Sejak beberapa bulan terakhir, masyarakat “dihebohkan” dengan prediksi akan adanya peristiwa besar pada pertengahan bulan Ramadhan tahun 2020 ini.
Peristiwa yang dimaksud adalah terjadinya semacam suara besar yang maha dahsyat yang akan mengejutkan semua warga dunia. Kemudian setelah itu, pada bulan Syawwalnya akan terjadi huru-hara dan kekacauan di mana-mana serta perselisihan antar kelompok yang melibatkan seluruh warga dunia pada bulan Zulqa’dah.
Lalu pada bulan Zulhijjah dan Muharramnya akan terjadi perperangan yang mengakibatkan banyaknya korban jiwa. Orang yang akan selamat dari peristiwa besar itu hanyalah mereka yang diam di dalam rumahnya sembari bertasbih menyucikan Allah SWT.
Informasi yang bersifat prediktif ini telah menyebar hampir ke semua lapisan masyarakat, termasuk ke keluarga penulis. Beberapa kali berkomunikasi dengan orangtua, mereka selalu menyebutkan sambil mempertanyakan kebenaran prediksi tersebut.
Bahkan di banyak media sosial, masyarakat pun merasa khawatir dan cemas kalau-kalau peristiwa itu benar-benar akan terjadi. Asumsi tersebut diperkuat lagi dengan banyaknya peristiwa-peristiwa aneh belakangan ini, mulai dari musibah wabah corona yang menjangkiti seluruh warga dunia, Masjidil Haram yang sempat ditutup untuk beribadah, serta bunyi aneh yang tidak diketahui sumbernya beberapa hari yang lalu oleh sebagian masyarakat Jakarta, Depok, dan Bogor, dan lain sebagainya.
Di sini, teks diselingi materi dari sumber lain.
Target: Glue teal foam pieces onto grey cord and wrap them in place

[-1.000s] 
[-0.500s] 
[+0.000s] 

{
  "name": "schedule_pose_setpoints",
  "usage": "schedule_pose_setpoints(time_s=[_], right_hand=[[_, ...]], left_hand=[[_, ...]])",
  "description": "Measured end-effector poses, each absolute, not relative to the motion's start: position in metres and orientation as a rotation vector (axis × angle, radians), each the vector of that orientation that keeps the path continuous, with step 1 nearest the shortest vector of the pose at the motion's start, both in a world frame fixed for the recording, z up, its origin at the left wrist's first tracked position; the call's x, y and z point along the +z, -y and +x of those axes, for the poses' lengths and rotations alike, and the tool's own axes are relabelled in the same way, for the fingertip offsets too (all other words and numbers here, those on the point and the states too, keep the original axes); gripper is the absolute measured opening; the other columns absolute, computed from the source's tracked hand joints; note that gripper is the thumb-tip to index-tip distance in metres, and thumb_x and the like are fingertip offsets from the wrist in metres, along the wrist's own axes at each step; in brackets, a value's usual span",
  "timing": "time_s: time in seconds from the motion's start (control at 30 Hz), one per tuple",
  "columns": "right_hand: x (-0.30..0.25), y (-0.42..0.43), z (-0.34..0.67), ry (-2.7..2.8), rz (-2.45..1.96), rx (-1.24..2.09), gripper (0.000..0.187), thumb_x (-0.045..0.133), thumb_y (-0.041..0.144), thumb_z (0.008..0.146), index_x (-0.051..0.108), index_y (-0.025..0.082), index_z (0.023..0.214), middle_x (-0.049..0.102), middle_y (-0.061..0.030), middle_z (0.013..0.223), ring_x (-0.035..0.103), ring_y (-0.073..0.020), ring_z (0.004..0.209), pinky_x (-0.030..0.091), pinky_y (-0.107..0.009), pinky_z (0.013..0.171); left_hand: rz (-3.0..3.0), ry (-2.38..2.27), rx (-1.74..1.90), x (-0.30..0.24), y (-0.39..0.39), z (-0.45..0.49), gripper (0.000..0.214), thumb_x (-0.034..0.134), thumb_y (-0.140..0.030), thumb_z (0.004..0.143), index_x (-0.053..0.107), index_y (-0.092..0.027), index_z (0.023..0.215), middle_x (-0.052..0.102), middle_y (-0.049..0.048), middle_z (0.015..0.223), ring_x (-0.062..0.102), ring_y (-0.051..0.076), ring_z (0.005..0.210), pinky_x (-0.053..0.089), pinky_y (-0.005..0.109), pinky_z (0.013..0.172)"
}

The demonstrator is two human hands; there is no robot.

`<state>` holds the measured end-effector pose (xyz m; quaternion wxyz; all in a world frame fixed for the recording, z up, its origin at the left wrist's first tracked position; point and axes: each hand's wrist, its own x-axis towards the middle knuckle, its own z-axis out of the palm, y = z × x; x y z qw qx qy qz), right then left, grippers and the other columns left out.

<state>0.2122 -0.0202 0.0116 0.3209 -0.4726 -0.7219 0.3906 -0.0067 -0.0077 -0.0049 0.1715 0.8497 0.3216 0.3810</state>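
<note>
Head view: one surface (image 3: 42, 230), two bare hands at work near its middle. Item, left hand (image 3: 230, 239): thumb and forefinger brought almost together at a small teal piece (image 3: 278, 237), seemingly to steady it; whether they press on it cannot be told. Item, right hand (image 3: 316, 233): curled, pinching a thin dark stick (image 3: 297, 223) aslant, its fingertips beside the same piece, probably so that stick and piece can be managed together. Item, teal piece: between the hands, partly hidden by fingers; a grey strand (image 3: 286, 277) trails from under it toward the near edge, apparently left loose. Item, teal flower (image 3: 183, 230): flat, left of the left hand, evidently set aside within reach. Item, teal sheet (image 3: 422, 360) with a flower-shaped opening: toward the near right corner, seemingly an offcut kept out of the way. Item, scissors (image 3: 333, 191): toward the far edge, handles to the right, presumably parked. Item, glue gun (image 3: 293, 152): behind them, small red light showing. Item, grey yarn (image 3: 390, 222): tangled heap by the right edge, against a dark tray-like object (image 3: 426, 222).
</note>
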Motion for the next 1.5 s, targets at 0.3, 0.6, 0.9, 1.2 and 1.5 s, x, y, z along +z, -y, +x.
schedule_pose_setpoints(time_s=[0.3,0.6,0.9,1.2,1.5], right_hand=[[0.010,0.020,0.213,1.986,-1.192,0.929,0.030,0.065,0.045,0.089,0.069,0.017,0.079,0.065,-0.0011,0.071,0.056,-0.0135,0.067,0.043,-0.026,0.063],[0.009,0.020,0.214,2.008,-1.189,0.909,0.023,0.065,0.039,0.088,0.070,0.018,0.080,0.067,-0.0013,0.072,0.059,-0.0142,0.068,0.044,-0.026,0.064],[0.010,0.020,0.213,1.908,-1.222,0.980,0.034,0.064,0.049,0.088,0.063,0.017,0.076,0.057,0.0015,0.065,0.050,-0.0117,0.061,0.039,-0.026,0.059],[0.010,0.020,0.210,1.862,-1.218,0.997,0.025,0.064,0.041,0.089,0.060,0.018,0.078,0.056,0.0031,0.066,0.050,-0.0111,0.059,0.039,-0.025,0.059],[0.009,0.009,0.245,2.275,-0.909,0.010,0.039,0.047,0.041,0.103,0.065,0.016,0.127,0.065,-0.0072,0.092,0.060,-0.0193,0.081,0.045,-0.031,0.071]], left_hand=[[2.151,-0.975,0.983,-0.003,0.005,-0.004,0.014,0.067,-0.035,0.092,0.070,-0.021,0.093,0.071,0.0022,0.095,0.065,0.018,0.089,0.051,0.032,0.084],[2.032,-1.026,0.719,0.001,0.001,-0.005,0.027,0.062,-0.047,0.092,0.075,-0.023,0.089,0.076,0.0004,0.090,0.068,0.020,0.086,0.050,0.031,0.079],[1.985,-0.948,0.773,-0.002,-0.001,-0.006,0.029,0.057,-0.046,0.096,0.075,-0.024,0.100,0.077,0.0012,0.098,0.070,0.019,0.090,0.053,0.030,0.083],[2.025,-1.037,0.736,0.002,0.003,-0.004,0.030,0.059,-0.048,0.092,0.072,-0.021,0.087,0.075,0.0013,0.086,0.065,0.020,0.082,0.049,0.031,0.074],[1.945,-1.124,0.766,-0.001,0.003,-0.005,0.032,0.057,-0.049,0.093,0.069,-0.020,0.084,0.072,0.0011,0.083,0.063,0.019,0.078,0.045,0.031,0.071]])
Pertanyaannya sekarang adalah dari mana sumber informasi-informasi tersebut berasal serta sejauh mana tingkat akurasinya? Setelah melakukan kajian sederhana dan mendengarkan keterangan dari dai-dai yang mempopulerkan informasi tersebut, maka penulis dapatkan bahwa sumber utama pengambilan informasi tersebut adalah dari sebuah hadis yang diriwayatkan oleh beberapa ahli hadis, di antaranya Imam Nu’aim ibn Hammad dalam kitabnya al-Fitan, Imam Abu Bakar ibn Abi ‘Ashim al-Syaibani dalam kitabnya al-Ahad wa al-Matsani, Abu Sa’id al-Syasyi dalam kitabnya Musnad al-Syasyi, Imam al-Thabarani dalam kitabnya al-Mu’jam al-Kabir, Imam al-Hakim dalam karyanya al-Mustadrak, dan masih banyak yang lain.
Masing-masing dari riwayat tersebut mempunyai redaksi yang agak sedikit berbeda, namun dengan substansi dan pengertian yang hampir sama dengan apa yang penulis jelaskan di paragraf pertama dari tulisan ini. Di antaranya ada yang bersumber dari Sahabat Abdullah ibn Mas’ud seperti riwayat Nu’aim ibn Hammad dan al-Syasyi, ada juga yang bersumber dari Sahabat Fairuz al-Dailami seperti riwayat Abu Bakr ibn Abi ‘Ashim dan al-Thabarani, serta dari Sahabat Abu Hurairah sebagaimana yang diriwayatkan oleh Imam Hakim. Namun perlu diketahui bahwa hampir semua ahli hadis mendhaifkan riwayat tersebut. Imam al-Hafidz al-Haitsami menghukuminya sebagai hadis Matruk (semi palsu) dan bahkan Imam al-Dzahabi dalam Talkhis-nya dan Ibn al-Jauzi dalam al-Maudhu’at-nya menggolongkannya sebagai hadis Maudhu’ (palsu).
Alasan mereka adalah karena di dalam sanad hadis tersebut terdapat perawi yang bernama Abdul Wahhab ibn al-Dhahhak yang menurut Imam al-Nasa’i, Abu Ja’far al-‘Uqaili, al-Daraquthni, al-Baihaqi dan al-Hafizh Ibn Hajar al-‘Atsqalani ia adalah seorang matruk al-hadis (perawi yang dicurigai sebagai seorang pendusta). Imam Shalih ibn Muhammad al-Hafizh menilainya sebagai perawi yang mungkar (sering salah dan lalai dalam meriwayatkan hadis). Bahkan Imam Abu Hatim mencapnya sebagai seorang kaddzab (rawi yang pembohong). Demikian pula dengan Imam Abu Daud mencapnya sebagai seorang pemalsu hadis. Nama ini setidaknya terdapat dalam sanad riwayat Abu Bakar ibn Abi ‘Ashim dan Imam al-Thabarani.